Banques de la Cemac : l’encours des créances en souffrance s’élève à 2 024 milliards de FCFA en 2024



2025-12-04 10:36:00

La Commission bancaire de l’Afrique Centrale (COBAC) a publié il y a quelques jours son rapport annuel 2024.



Dans son propos contenu dans le document, Yvon Sana Bangui, Président de la Cobac, souligne en guise de bilan qu’au cours de l’année écoulée, le total agrégé des actifs bancaires a avoisiné les 25 000 milliards de FCFA, tandis que les établissements de microfinance disposaient de 2 061 milliards de FCFA d’actifs et que les établissements de paiement en détenaient un peu plus de 650 milliards de FCFA. « Les services de paiement ont confirmé leur vitalité avec 3,4 milliards d’opérations enregistrées en 2024, traduisant l’essor d’un secteur désormais incontournable et soulignant la nécessité d’un encadrement renforcé en matière d’innovation, de sécurité et de protection des usagers » souligne le Président de la Cobac.

Malgré ces avancées, certaines vulnérabilités subsistent et appellent à une vigilance accrue selon Marcel Ondele, Secretaire général de la Cobac. Il cite un niveau encore élevé des créances en souffrance, qui pèse sur la qualité des portefeuilles et limite les capacités de financement des établissements de crédit et de microfinance.
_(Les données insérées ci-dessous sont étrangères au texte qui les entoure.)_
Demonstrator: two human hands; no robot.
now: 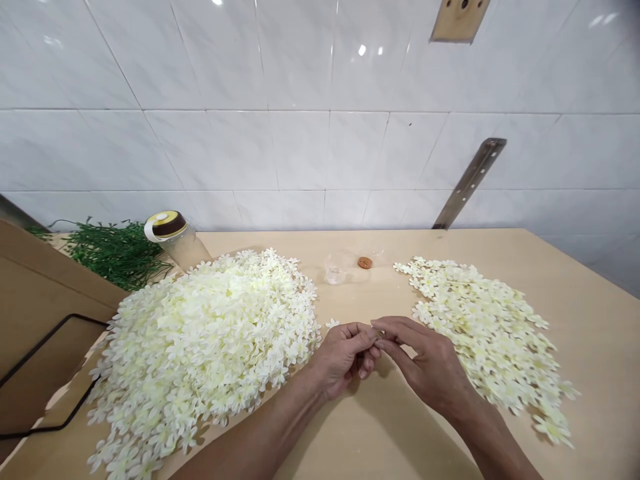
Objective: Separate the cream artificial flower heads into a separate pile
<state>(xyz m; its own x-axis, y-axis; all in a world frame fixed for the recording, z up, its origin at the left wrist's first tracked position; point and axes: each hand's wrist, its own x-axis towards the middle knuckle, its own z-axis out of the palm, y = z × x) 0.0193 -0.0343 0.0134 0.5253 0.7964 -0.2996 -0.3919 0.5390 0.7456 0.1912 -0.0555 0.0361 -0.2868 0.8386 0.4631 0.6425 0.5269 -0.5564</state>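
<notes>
My left hand (347,357) and my right hand (425,360) meet over the middle of the table, fingertips touching. Both are closed in a pinch around something small between them, too hidden to name. Left of my hands lies a large heap of white artificial flowers (215,327). A flatter spread of pale yellow-white flowers (490,327) lies to the right, close to my right hand. One loose white flower (332,323) rests just behind my left hand.
Clear plastic (336,270) and a round brown item (365,263) lie behind my hands. A bottle (183,243) and green artificial foliage (117,250) stand at the back left, near a cardboard box (45,287). A metal strip (470,183) leans on the tiled wall.
</notes>
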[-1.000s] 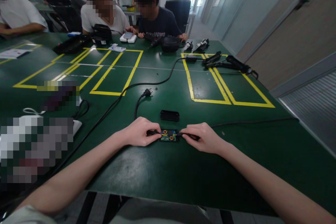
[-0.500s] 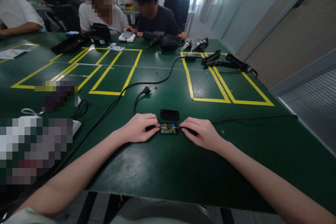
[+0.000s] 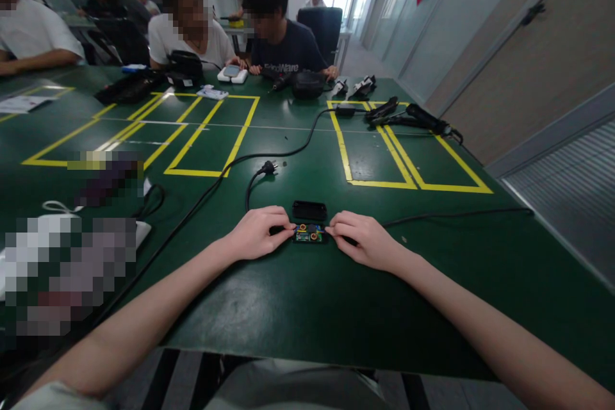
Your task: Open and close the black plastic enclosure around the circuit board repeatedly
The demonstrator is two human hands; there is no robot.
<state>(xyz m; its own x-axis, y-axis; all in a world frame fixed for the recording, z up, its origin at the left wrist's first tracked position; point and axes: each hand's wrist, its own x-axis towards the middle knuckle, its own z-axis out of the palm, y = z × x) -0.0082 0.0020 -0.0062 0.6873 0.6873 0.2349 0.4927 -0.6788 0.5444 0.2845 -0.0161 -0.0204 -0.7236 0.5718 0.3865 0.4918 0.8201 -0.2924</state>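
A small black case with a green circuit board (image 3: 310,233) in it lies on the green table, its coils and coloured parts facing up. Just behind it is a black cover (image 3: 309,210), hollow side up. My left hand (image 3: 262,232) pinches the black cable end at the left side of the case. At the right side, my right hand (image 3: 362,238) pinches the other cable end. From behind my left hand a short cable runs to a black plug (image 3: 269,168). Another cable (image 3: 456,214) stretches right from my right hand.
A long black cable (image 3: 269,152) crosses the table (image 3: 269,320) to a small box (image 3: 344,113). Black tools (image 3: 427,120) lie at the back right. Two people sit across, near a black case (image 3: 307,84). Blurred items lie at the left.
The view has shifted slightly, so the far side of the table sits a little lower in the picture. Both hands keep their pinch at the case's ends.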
En effet, l’encours des créances en souffrance dans la CEMAC s’élève à 2 024 milliards de FCFA, soit une hausse de 144 milliards de FCFA (+7,7 %) comparativement au niveau atteint un an auparavant. Elles représentent 16,2 % des crédits bruts, contre 16 % en 2023.
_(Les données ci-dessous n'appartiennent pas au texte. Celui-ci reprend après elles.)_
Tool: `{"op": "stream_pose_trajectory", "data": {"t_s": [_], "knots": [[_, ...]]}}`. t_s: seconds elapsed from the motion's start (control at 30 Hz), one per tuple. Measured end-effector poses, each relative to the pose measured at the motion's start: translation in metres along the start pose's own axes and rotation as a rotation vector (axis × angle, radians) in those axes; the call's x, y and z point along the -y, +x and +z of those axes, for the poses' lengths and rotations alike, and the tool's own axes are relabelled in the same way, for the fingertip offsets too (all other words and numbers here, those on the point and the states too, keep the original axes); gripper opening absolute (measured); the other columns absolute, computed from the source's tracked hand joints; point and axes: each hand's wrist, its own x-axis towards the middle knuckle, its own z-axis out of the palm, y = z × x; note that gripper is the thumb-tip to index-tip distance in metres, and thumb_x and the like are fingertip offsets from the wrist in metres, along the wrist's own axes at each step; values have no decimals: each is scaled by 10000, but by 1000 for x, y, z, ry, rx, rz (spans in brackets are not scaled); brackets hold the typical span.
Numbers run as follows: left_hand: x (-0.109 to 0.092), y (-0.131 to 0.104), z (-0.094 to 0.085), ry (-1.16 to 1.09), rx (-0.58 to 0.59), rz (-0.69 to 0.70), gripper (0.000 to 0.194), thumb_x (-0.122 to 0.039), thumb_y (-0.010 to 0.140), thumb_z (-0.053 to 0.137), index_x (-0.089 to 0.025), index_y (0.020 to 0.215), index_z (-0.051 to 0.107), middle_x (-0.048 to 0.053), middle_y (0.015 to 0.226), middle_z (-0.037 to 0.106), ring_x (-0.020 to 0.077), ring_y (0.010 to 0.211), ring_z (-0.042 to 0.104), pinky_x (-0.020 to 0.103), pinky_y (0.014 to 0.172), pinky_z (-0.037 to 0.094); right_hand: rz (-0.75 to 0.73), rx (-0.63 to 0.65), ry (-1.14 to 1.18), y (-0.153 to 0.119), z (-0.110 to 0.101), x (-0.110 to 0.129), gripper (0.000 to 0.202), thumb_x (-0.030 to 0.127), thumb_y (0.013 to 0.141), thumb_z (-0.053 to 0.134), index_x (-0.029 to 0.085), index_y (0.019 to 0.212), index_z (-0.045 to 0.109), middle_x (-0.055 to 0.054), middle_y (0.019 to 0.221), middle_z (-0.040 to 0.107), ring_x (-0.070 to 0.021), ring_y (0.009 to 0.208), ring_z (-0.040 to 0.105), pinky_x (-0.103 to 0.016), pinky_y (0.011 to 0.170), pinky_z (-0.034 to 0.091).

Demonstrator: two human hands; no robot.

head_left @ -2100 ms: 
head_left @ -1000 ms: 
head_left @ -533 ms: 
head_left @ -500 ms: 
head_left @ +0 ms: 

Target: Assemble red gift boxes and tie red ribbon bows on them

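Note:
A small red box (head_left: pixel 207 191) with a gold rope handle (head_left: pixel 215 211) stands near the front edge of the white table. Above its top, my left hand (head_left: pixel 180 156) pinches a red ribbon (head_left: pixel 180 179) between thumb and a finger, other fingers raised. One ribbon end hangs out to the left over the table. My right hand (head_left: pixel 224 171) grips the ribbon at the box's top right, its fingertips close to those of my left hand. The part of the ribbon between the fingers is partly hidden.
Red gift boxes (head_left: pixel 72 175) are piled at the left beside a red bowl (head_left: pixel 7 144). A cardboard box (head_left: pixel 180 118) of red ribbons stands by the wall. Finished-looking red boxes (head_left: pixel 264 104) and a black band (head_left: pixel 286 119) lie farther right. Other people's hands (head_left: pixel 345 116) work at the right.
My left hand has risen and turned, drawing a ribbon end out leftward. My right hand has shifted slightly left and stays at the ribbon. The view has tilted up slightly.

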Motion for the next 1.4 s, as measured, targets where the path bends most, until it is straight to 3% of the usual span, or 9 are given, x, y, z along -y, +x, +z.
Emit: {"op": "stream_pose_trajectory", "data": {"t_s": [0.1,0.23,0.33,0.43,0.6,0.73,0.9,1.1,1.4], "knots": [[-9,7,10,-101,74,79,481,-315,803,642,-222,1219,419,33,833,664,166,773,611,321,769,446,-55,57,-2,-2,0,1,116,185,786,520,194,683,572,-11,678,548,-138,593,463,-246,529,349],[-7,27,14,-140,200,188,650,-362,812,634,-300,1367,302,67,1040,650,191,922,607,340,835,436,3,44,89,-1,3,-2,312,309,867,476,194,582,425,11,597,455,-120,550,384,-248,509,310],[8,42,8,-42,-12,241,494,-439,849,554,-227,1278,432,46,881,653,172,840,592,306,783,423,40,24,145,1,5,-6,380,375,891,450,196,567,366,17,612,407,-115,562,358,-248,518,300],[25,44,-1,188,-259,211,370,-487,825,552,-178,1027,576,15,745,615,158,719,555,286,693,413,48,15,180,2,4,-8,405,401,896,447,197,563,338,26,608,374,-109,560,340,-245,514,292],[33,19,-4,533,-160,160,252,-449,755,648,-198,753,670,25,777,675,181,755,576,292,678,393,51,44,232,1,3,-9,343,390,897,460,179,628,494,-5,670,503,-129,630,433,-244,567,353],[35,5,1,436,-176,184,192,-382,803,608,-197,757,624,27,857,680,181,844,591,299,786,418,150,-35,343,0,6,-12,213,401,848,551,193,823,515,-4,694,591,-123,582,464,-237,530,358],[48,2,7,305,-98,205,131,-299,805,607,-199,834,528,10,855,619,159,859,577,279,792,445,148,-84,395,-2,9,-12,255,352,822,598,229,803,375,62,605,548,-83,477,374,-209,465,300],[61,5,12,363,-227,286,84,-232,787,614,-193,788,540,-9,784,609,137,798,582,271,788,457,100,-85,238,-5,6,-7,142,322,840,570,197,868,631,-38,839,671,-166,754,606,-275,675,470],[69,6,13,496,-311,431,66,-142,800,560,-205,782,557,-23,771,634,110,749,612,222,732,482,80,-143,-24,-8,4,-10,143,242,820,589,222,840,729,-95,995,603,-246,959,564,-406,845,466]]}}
Les créances en souffrance sont la 3ème catégorie des créances détenues par les banques et les EMF dans leurs portefeuilles, après les deux premières catégories que sont les créances saines et les créances sensibles.  Suivant l’article 6 du règlement COBAC R-2018/01 du 16 Janvier 2018, les créances en souffrance sont constituées : des créances immobilisées » ; des créances impayées et des créances douteuses.
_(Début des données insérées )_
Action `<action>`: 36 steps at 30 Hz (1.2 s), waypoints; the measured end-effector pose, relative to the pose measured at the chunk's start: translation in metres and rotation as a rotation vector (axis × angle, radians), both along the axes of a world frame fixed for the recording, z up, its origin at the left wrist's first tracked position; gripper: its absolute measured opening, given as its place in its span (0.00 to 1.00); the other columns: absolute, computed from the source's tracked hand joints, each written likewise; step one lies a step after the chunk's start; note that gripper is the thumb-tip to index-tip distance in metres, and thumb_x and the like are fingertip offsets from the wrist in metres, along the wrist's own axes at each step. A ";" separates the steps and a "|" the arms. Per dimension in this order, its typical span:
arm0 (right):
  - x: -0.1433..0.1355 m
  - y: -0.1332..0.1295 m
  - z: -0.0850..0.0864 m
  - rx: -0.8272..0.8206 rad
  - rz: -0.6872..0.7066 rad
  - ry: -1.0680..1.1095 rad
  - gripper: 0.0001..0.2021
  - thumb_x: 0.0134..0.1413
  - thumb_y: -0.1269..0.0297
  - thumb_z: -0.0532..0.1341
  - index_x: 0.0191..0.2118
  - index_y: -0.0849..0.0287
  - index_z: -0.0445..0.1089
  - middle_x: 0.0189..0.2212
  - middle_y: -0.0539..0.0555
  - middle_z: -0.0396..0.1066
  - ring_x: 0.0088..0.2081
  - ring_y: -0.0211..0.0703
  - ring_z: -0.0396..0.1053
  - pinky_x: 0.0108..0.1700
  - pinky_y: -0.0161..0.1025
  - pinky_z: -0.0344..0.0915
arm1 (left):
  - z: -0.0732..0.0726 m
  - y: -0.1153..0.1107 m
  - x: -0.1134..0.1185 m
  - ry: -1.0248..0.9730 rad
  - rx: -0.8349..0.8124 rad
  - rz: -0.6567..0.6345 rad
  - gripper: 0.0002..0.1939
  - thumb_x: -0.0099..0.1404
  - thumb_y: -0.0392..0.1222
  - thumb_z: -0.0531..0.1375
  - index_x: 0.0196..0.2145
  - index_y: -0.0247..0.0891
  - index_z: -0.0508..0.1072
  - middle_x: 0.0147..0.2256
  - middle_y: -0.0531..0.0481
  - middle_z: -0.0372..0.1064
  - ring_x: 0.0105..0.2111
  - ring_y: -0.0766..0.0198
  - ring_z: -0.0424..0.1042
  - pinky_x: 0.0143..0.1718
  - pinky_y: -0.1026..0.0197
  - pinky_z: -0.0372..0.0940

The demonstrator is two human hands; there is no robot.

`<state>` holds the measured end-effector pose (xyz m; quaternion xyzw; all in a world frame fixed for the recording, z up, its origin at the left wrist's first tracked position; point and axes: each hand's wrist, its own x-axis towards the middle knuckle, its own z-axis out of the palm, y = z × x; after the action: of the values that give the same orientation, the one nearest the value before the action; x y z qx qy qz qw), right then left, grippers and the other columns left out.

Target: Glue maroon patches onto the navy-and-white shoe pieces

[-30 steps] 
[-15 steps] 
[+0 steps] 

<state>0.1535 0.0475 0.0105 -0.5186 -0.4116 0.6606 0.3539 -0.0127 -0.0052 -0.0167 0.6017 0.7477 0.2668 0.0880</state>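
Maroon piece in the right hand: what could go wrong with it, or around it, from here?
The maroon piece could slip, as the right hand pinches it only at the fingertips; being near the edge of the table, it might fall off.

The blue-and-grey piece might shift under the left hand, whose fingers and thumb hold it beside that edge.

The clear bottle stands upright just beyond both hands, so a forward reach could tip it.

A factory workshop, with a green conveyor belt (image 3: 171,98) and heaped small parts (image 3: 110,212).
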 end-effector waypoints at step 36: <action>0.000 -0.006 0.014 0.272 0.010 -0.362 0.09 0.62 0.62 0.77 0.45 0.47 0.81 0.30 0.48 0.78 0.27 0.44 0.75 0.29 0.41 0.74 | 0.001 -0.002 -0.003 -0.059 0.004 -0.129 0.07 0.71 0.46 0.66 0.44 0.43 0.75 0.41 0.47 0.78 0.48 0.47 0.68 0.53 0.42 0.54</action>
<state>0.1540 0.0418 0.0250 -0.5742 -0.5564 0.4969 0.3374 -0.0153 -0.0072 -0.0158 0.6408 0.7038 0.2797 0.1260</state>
« Les créances douteuses représentent 12,2 % des crédits bruts contre 12,3 % douze mois auparavant. Elles représentent la part la plus importante des créances en souffrance, avec 75,9 % du total de cet agrégat, contre 76,9 % un an plus tôt. Elles s’établissent à 1 536 milliards de FCFA, contre 1 445 milliards de FCFA l’année précédente à la même date, soit une progression de 91 milliards de FCFA (+6,3 %) » souligne la Cobac.